Model does not work in ComfyUI

#6
by feiyuuu - opened

image.png
This is the result in ComfyUI, the top image is without this controlnet and the bottom image is with it. They do not have much difference. The base model is animagineXL_v3.1, no lora used.

I am not sure whether you follow the inference code correctly,the controlnet strength should set to 1.0. You can run the code in python first to check whether it is well.

image.png
the model has been check by many people in twitter so I think you ask someone for help

Hi, again, I'm coming backing to this issue. I did another test. This is the original image without controlnet and the pose image.

屏幕截图 2024-06-25 095859.png
For this model: https://huggingface.co/thibaud/controlnet-openpose-sdxl-1.0, the two poses both work, but for your model, the left pose works but the right one not.

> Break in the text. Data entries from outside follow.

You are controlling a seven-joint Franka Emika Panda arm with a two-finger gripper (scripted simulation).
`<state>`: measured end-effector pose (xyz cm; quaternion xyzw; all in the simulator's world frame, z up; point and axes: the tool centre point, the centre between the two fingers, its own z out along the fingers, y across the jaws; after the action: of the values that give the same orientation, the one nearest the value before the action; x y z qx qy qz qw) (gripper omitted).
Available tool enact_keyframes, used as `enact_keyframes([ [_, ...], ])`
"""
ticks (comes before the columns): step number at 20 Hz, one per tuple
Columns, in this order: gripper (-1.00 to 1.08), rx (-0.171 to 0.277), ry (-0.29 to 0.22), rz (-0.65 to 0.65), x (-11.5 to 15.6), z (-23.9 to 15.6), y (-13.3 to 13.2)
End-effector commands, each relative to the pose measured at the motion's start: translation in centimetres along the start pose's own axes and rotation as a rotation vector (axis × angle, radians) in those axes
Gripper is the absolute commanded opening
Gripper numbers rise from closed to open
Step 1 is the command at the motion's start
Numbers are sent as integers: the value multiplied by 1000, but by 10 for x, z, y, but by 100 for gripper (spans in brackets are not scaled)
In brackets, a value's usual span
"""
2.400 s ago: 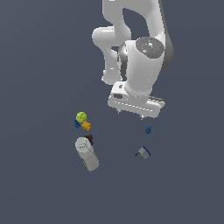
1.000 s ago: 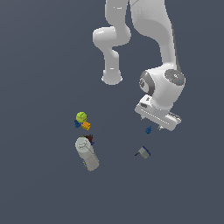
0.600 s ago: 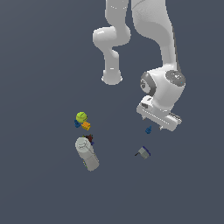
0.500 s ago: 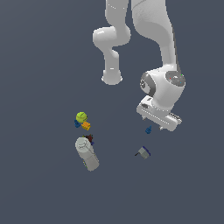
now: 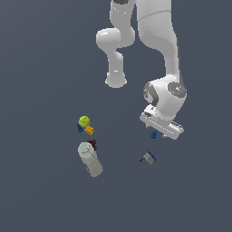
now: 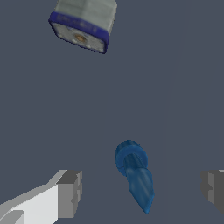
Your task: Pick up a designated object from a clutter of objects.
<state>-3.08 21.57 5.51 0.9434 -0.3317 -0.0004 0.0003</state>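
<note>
Grey floor unchanged; fingers (image 6: pixel 70 193) stay spread around blue piece (image 6: pixel 134 174).

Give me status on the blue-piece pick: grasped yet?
Not yet. Done: the gripper is positioned over the small blue knobby piece, jaws open with the piece lying between the fingers, apart from both. In hand: nothing; the piece looks to be resting on the floor. Left: close, then lift. The grey piece with a dark blue edge sits clear of the gripper.
</note>
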Motion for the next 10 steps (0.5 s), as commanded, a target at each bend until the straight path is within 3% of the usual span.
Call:
enact_keyframes([
  [1, 100, 1, 0, 1, 0, 8, 0],
  [5, 100, 1, 1, 1, 0, 13, -1],
  [6, -100, 1, 1, 1, 0, 13, -1],
  [10, -100, 1, 1, 1, 0, 13, -1],
])
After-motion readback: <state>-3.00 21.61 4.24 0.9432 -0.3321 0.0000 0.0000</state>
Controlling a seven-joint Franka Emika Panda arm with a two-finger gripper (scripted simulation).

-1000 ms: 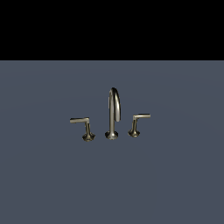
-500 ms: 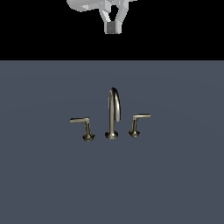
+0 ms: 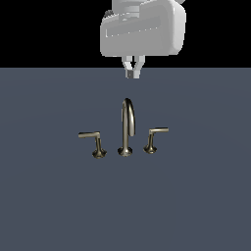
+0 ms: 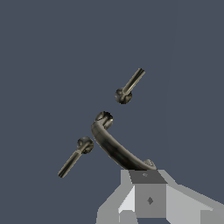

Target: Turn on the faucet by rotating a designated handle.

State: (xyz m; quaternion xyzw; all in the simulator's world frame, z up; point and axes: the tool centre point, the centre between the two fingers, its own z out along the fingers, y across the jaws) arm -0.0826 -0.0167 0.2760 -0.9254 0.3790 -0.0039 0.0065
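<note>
Overhead, the gripper (image 3: 131,74) is hanging below its bulky white arm housing (image 3: 143,29), at twelve o'clock from the faucet (image 3: 126,132) as the exterior view shows it. It is well apart from the faucet and touching nothing. Its two thin fingers (image 3: 127,65) are slanting together into a narrow V, the tips seeming to meet, and nothing is sitting between them.

The faucet is standing on a flat slate-blue surface (image 3: 49,196), near the middle of the exterior view. Its tall gooseneck spout (image 3: 128,117) is rising from a round base and arching over. The handle (image 3: 155,138) is sitting near the spout's base, at three o'clock from it in the exterior view. Its short flat bar is pointing away from the spout toward three o'clock, tilting slightly upward, on a flared stem. The twin lever (image 3: 93,142) is sitting at nine o'clock from the spout, its longer bar jutting toward nine o'clock.

From the wrist view, the camera is looking down on the set. The spout (image 4: 114,148) is showing as a dark curved band, with one lever on either side of it. The one with the shorter bar, taken here as the handle (image 4: 131,84), is lying apart from the spout, and the twin lever (image 4: 73,157) is lying on the opposite side. Grey blocks of the gripper (image 4: 148,197) are filling one edge of that picture, overlapping the spout's far end.
</note>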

屏幕截图 2024-06-25 095954.png
The left two images are corresponding to the above model and the right two images are corresponding to yours. You can see the last image did not be controlled.
And besides, for the third image, from the person's armor can see, the style is not consistent.
I did some more tests. For your model, only part of the poses work. I'm definitely sure all the parameters are the same. I just changed the model and the pose image. Any idea about this?@xinsir

Can you send me the control image and prompt to me, I think there may be some dis-alighment in the pre-process in comfyui. I have not test it in comfyui, I test it offline with multiple models, including xl-base, counterfeit, blue pencil and so on. We test 2000+ images with ground truth annotations and calculate the mAP like COCO seriously, It it unusual it the performance below t2i or thibaud, because in the offline test, the model achieves 10mAP higher than the two models. The most precise model in open-source community is the original auther lvming zhang SD1.5 before, I will learn the comfyui and check it. Perhaps I need some time, Recently I will release other two controlnet-models. If you have comfyui scripts, you can send it to me either.

Or, you can use the instruction code to run it, with the same control image and prompt. Recently I am busy with other controlnet model release, perhaps I need some time to help you check the comfyui code.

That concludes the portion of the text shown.